* _The problem_
Reproduce the data exactly and drop any pictures it holds.

* _Supplied data_
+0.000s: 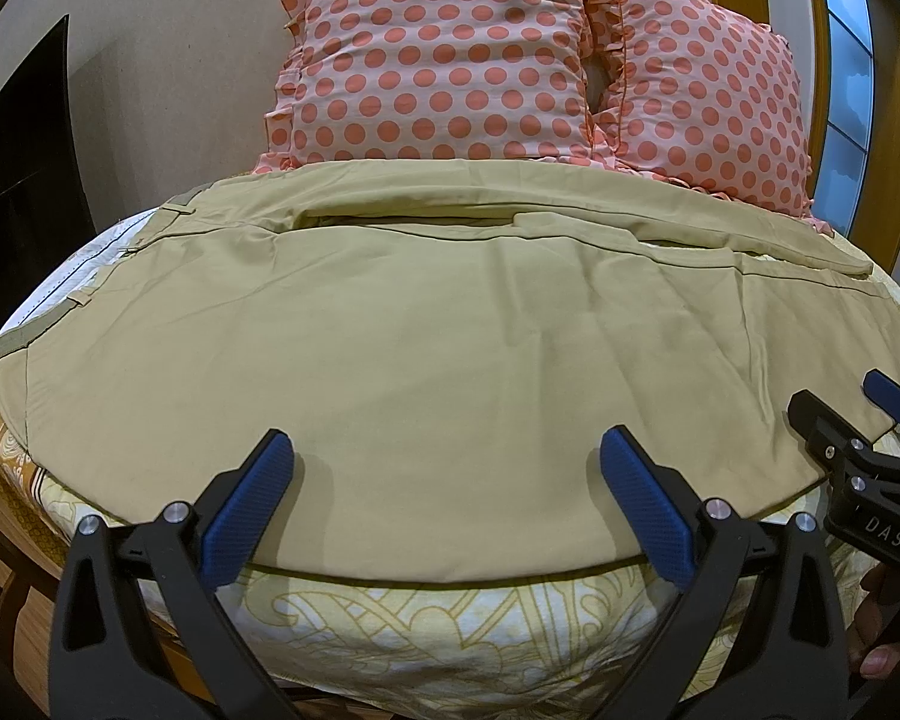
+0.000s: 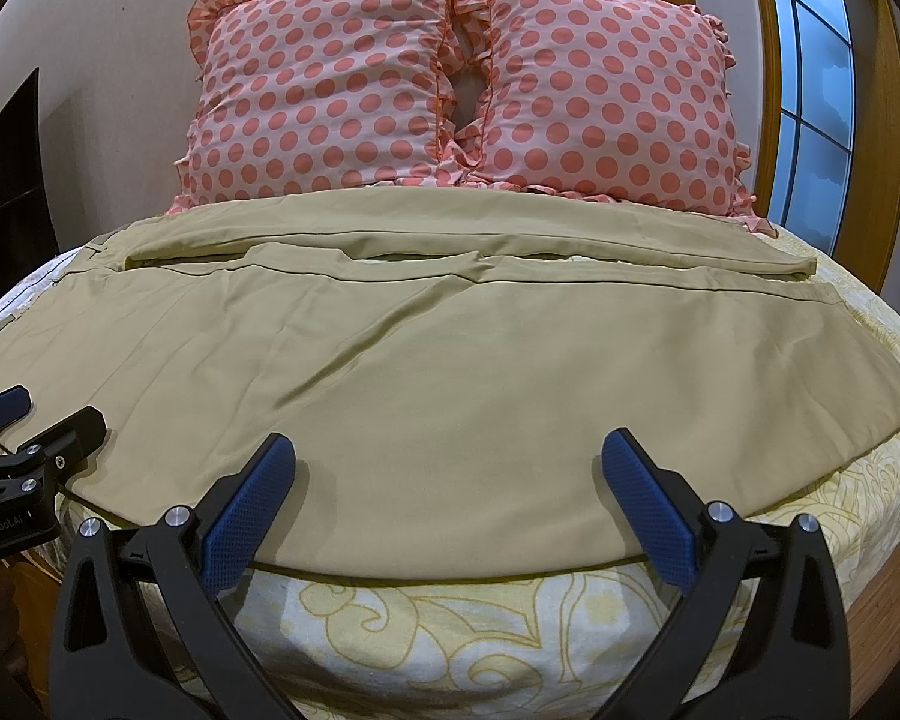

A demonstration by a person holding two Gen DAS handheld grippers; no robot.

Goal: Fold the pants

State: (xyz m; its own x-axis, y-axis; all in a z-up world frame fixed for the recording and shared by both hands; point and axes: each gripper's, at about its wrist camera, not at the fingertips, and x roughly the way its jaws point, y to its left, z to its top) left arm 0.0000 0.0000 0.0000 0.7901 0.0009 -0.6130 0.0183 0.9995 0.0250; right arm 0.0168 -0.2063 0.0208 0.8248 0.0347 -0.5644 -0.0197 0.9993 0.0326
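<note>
Khaki pants (image 1: 426, 324) lie spread flat across the bed, waistband to the left, legs running right; they also fill the right wrist view (image 2: 450, 360). My left gripper (image 1: 447, 462) is open and empty, its blue pads over the near edge of the near leg. My right gripper (image 2: 450, 462) is open and empty over the same near edge, further right. The right gripper also shows in the left wrist view (image 1: 852, 414), and the left gripper shows at the left of the right wrist view (image 2: 42, 408).
Two pink polka-dot pillows (image 1: 438, 54) (image 2: 606, 96) stand behind the pants. A yellow patterned bedsheet (image 2: 450, 618) hangs over the near bed edge. A window (image 2: 810, 90) is on the right, a dark panel (image 1: 18, 180) on the left.
</note>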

* _Exercise result_
+0.000s: 
+0.000s: 

A demonstration by a person holding two Gen DAS handheld grippers; no robot.

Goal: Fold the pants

State: (xyz m; its own x-axis, y-axis; all in a z-up world frame fixed for the recording and shared by both hands; point and axes: each gripper's, at about its wrist camera, not at the fingertips, and x roughly the way its jaws point, y to its left, z to its top) left arm 0.0000 0.0000 0.0000 0.7901 0.0009 -0.6130 0.0183 0.9995 0.0250; right arm 0.0168 -0.2063 0.0208 0.8248 0.0347 -0.5644 -0.0197 0.9993 0.0326
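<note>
Khaki pants (image 1: 426, 324) lie spread flat across the bed, waistband to the left, legs running right; they also fill the right wrist view (image 2: 450, 360). My left gripper (image 1: 447, 462) is open and empty, its blue pads over the near edge of the near leg. My right gripper (image 2: 450, 462) is open and empty over the same near edge, further right. The right gripper also shows in the left wrist view (image 1: 852, 414), and the left gripper shows at the left of the right wrist view (image 2: 42, 408).
Two pink polka-dot pillows (image 1: 438, 54) (image 2: 606, 96) stand behind the pants. A yellow patterned bedsheet (image 2: 450, 618) hangs over the near bed edge. A window (image 2: 810, 90) is on the right, a dark panel (image 1: 18, 180) on the left.
</note>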

This exercise is now done.